*TASK REQUIREMENTS*: Print the listing below again, exactly. Skip the pictures.
*** DATA SHOWN Section Begins ***
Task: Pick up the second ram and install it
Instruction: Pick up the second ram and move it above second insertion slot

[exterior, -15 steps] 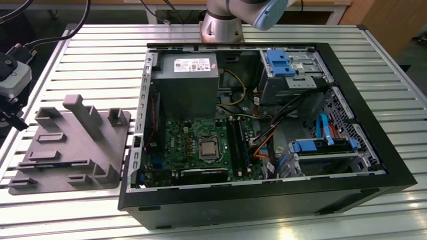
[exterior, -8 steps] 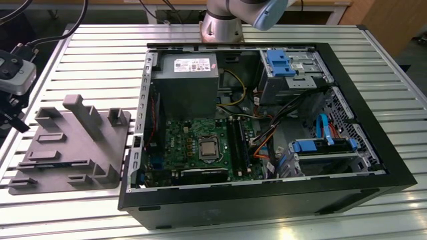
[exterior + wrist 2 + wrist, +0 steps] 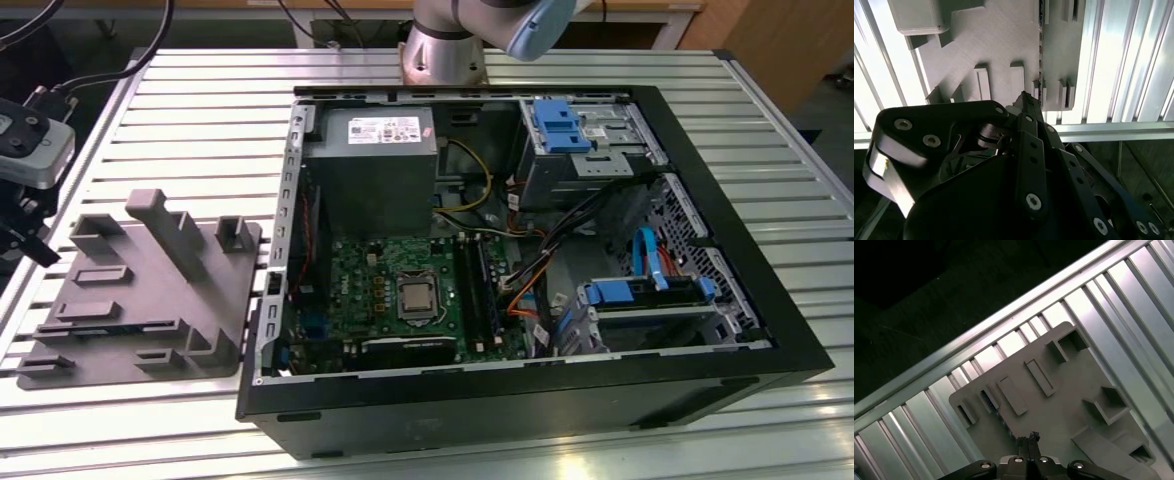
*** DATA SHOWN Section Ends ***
*REPLY TO THE EXERCISE*:
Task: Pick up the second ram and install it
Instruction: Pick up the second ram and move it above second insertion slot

[exterior, -15 steps] 
[exterior, -8 steps] 
[exterior + wrist 2 + wrist, +0 steps] 

The output contains nothing further.